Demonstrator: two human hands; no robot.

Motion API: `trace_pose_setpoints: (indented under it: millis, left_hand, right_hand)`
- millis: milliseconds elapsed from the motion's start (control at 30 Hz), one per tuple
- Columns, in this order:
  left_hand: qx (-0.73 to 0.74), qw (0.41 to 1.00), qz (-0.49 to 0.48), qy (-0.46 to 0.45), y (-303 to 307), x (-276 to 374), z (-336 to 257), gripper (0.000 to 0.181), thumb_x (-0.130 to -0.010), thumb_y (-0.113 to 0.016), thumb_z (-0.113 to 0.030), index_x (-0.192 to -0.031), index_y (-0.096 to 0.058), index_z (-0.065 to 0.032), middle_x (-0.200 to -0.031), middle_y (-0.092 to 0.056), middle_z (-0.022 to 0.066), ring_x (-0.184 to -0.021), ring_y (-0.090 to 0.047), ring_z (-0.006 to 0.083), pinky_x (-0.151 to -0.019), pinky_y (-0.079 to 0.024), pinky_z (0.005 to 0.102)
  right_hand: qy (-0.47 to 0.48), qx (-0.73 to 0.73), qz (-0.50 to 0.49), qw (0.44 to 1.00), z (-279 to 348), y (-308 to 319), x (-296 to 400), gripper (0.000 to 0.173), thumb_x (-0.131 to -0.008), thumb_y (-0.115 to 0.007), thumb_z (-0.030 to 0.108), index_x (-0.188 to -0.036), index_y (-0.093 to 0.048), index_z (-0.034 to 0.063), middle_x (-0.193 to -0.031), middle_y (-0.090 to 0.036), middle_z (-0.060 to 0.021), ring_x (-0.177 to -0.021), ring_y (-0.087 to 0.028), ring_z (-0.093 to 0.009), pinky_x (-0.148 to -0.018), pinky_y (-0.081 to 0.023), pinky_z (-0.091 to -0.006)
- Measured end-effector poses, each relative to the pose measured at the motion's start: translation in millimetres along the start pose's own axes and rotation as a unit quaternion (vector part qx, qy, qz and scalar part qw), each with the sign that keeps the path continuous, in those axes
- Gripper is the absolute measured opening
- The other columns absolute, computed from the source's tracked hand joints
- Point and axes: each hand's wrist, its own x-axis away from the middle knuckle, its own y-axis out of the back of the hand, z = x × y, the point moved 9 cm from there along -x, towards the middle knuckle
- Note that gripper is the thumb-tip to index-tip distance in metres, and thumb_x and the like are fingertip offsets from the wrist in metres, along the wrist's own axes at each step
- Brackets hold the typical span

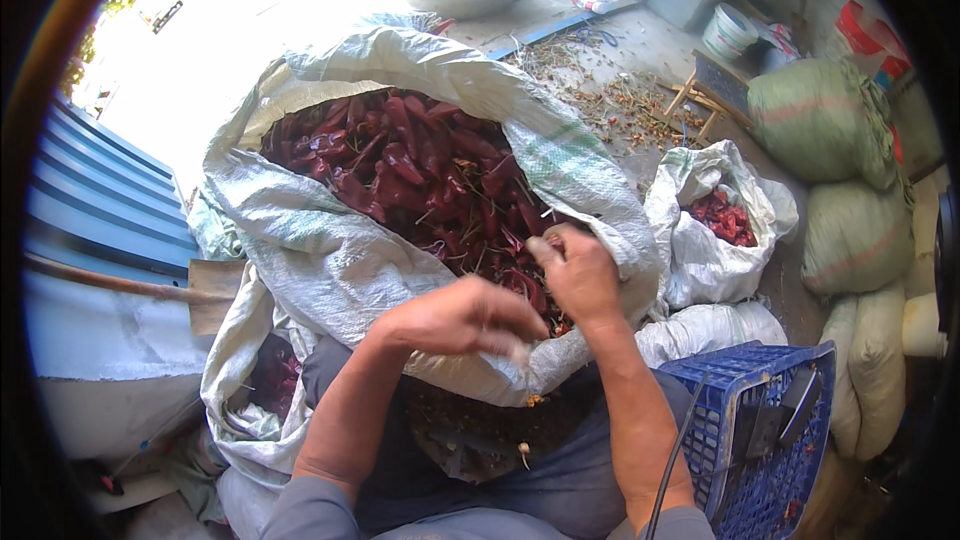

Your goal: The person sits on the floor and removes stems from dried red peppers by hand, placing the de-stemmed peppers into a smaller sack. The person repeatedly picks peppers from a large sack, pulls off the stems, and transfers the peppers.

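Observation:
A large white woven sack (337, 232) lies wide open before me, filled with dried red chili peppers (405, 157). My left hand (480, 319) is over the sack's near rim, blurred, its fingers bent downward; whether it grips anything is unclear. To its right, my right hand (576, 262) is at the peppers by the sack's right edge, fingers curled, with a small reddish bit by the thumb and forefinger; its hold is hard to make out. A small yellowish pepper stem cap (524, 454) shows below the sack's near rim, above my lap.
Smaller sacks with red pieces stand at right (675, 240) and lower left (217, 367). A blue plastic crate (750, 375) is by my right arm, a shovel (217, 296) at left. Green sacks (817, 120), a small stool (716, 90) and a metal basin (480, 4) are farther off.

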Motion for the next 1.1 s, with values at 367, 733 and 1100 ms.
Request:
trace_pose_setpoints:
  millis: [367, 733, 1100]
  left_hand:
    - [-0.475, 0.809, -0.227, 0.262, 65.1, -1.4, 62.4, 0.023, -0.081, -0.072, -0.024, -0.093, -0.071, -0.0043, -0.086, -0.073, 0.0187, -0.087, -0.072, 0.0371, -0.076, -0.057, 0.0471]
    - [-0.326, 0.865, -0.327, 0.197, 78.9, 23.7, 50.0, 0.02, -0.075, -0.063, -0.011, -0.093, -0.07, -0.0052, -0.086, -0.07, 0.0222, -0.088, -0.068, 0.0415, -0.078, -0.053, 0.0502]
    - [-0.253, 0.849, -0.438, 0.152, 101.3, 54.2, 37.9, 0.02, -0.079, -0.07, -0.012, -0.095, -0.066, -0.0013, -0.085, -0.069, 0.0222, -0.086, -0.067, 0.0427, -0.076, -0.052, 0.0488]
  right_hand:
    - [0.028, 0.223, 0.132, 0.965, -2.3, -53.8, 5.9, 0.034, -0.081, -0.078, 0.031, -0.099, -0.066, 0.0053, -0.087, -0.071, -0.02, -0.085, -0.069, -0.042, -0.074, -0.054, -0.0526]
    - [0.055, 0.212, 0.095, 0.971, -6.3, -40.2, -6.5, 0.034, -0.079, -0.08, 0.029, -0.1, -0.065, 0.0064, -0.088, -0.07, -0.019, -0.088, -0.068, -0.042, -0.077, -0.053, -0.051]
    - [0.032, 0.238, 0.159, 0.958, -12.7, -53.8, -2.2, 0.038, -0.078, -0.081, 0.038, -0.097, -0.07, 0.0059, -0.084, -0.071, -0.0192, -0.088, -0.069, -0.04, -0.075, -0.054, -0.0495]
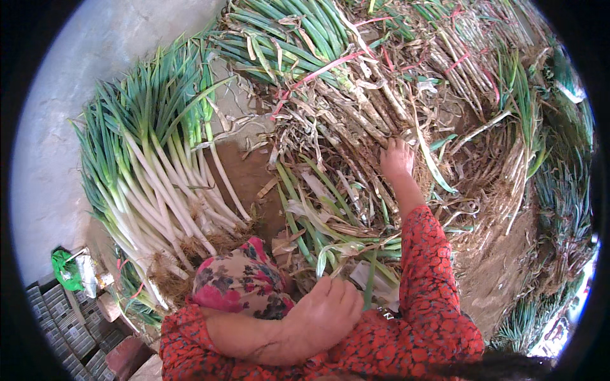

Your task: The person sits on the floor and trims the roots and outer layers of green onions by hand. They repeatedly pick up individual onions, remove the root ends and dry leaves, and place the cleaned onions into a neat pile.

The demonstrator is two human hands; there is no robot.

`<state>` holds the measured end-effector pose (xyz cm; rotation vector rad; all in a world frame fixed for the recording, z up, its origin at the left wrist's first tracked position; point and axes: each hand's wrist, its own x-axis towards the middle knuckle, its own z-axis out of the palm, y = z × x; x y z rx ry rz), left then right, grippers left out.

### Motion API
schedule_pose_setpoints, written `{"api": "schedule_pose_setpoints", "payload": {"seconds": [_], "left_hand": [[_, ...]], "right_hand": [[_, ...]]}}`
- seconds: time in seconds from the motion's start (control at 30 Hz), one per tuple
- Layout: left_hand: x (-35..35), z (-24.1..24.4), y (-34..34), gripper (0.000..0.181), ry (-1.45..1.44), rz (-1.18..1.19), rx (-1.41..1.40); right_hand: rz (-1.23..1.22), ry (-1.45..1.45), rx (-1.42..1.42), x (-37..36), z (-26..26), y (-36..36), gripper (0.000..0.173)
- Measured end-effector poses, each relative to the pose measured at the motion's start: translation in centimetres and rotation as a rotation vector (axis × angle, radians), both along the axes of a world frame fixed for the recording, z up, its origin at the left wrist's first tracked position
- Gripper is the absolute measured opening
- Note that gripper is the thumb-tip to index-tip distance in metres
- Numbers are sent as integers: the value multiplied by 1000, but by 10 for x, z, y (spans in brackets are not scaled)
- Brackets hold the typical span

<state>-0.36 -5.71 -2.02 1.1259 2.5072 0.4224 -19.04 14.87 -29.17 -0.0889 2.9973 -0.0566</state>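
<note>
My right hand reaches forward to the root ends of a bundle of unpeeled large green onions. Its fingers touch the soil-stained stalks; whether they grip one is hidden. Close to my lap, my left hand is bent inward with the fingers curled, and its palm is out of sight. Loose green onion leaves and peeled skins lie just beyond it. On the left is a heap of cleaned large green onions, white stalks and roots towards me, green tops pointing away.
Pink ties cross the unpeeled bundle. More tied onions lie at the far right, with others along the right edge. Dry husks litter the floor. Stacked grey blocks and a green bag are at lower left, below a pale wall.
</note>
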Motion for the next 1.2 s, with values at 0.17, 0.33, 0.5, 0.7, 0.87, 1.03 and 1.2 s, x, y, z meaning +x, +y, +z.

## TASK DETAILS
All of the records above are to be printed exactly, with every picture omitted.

## ANSWER BELOW
Demonstrator: two human hands; no robot.

Motion API: `trace_pose_setpoints: (indented under it: millis, left_hand, right_hand)`
- millis: milliseconds elapsed from the motion's start (control at 30 Hz), one per tuple
- Columns, in this order:
  left_hand: qx (-0.73 to 0.74), qw (0.41 to 1.00), qz (-0.49 to 0.48), qy (-0.46 to 0.45), y (-303 to 307), x (-276 to 374), z (-336 to 257), gripper (0.000 to 0.181), thumb_x (-0.130 to -0.010), thumb_y (-0.113 to 0.016), thumb_z (-0.113 to 0.030), index_x (-0.192 to -0.031), index_y (-0.096 to 0.058), index_z (-0.065 to 0.032), middle_x (-0.200 to -0.031), middle_y (-0.092 to 0.056), middle_z (-0.022 to 0.066), ring_x (-0.184 to -0.021), ring_y (-0.090 to 0.047), ring_z (-0.006 to 0.083), pinky_x (-0.151 to -0.019), pinky_y (-0.079 to 0.024), pinky_z (0.005 to 0.102)
  right_hand: qy (-0.47 to 0.48), qx (-0.73 to 0.73), qz (-0.50 to 0.49), qw (0.44 to 1.00), z (-279 to 348), y (-308 to 319), x (-296 to 400), gripper (0.000 to 0.173), thumb_x (-0.131 to -0.008), thumb_y (-0.115 to 0.007), thumb_z (-0.030 to 0.108), index_x (-0.188 to -0.036), index_y (-0.093 to 0.048), index_z (-0.034 to 0.063), middle_x (-0.193 to -0.031), middle_y (-0.090 to 0.036), middle_z (-0.060 to 0.021), ring_x (-0.177 to -0.021), ring_y (-0.087 to 0.028), ring_z (-0.093 to 0.009), pinky_x (-0.148 to -0.018), pinky_y (-0.081 to 0.023), pinky_z (-0.091 to -0.006)
- Measured end-effector poses, each relative to the pose measured at the motion's start: translation in millimetres along the start pose's own axes and rotation as a unit quaternion (vector part qx, qy, qz and scalar part qw), each with the sign that keeps the path continuous, in those axes
- Gripper is the absolute measured opening
- The other columns absolute, computed from the source's tracked hand joints
- Point and axes: each hand's wrist, its own x-axis away from the middle knuckle, its own y-axis out of the back of the hand, z = x × y, the point moved 9 cm from there along -x, towards the middle knuckle
- Note that gripper is the thumb-tip to index-tip distance in metres, and thumb_x and the like are fingertip offsets from the wrist in metres, along the wrist's own axes at each step
- Brackets hold the typical span


Your goal: The person sits on the floor and removes stems from dried red peppers by hand, placing the de-stemmed peppers into a smaller sack. The person repeatedly picks peppers from a large sack, pulls off the stems, and transfers the peppers.

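Observation:
A large white woven sack (337, 232) lies wide open before me, filled with dried red chili peppers (405, 157). My left hand (480, 319) is over the sack's near rim, blurred, its fingers bent downward; whether it grips anything is unclear. To its right, my right hand (576, 262) is at the peppers by the sack's right edge, fingers curled, with a small reddish bit by the thumb and forefinger; its hold is hard to make out. A small yellowish pepper stem cap (524, 454) shows below the sack's near rim, above my lap.
Smaller sacks with red pieces stand at right (675, 240) and lower left (217, 367). A blue plastic crate (750, 375) is by my right arm, a shovel (217, 296) at left. Green sacks (817, 120), a small stool (716, 90) and a metal basin (480, 4) are farther off.
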
Motion for the next 1.1 s, with values at 367, 733 and 1100 ms.
Request:
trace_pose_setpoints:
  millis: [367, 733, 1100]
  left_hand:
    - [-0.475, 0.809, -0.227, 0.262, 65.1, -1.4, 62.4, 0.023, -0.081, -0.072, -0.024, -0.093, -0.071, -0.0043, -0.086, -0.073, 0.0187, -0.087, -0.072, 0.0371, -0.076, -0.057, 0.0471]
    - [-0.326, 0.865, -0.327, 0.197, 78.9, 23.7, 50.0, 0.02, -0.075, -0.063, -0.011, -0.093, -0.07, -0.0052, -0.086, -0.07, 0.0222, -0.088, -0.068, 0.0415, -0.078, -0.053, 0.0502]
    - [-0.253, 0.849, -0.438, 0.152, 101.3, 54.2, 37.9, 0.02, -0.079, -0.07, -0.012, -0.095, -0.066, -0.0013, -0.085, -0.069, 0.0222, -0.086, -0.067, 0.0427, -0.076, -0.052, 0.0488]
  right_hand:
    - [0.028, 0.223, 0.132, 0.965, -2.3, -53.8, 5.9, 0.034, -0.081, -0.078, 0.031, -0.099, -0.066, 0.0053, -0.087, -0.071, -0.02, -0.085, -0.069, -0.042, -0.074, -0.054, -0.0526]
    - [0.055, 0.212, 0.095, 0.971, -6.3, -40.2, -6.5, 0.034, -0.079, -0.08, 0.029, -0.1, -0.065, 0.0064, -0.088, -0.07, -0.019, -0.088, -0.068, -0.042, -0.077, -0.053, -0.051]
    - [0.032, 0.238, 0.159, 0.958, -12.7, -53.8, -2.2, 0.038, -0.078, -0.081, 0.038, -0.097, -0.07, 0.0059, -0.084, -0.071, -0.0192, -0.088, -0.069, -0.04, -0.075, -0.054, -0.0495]

Your task: The person sits on the floor and trims the roots and outer layers of green onions by hand. They repeatedly pick up individual onions, remove the root ends and dry leaves, and place the cleaned onions into a neat pile.

The demonstrator is two human hands; there is no robot.

`<state>` holds the measured end-effector pose (xyz cm; rotation vector rad; all in a world frame fixed for the recording, z up, its origin at the left wrist's first tracked position; point and axes: each hand's wrist, its own x-axis towards the middle knuckle, its own z-axis out of the palm, y = z × x; x y z rx ry rz), left then right, grippers left out.

### Motion API
schedule_pose_setpoints, written `{"api": "schedule_pose_setpoints", "payload": {"seconds": [_], "left_hand": [[_, ...]], "right_hand": [[_, ...]]}}`
- seconds: time in seconds from the motion's start (control at 30 Hz), one per tuple
- Layout: left_hand: x (-35..35), z (-24.1..24.4), y (-34..34), gripper (0.000..0.181), ry (-1.45..1.44), rz (-1.18..1.19), rx (-1.41..1.40); right_hand: rz (-1.23..1.22), ry (-1.45..1.45), rx (-1.42..1.42), x (-37..36), z (-26..26), y (-36..36), gripper (0.000..0.173)
- Measured end-effector poses, each relative to the pose measured at the motion's start: translation in centimetres and rotation as a rotation vector (axis × angle, radians), both along the axes of a world frame fixed for the recording, z up, its origin at the left wrist's first tracked position
- Gripper is the absolute measured opening
- Note that gripper is the thumb-tip to index-tip distance in metres
- Numbers are sent as integers: the value multiplied by 1000, but by 10 for x, z, y (spans in brackets are not scaled)
- Brackets hold the typical span

<state>-0.36 -5.71 -2.02 1.1259 2.5072 0.4224 -19.04 14.87 -29.17 -0.0889 2.9973 -0.0566</state>
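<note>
My right hand reaches forward to the root ends of a bundle of unpeeled large green onions. Its fingers touch the soil-stained stalks; whether they grip one is hidden. Close to my lap, my left hand is bent inward with the fingers curled, and its palm is out of sight. Loose green onion leaves and peeled skins lie just beyond it. On the left is a heap of cleaned large green onions, white stalks and roots towards me, green tops pointing away.
Pink ties cross the unpeeled bundle. More tied onions lie at the far right, with others along the right edge. Dry husks litter the floor. Stacked grey blocks and a green bag are at lower left, below a pale wall.
</note>
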Motion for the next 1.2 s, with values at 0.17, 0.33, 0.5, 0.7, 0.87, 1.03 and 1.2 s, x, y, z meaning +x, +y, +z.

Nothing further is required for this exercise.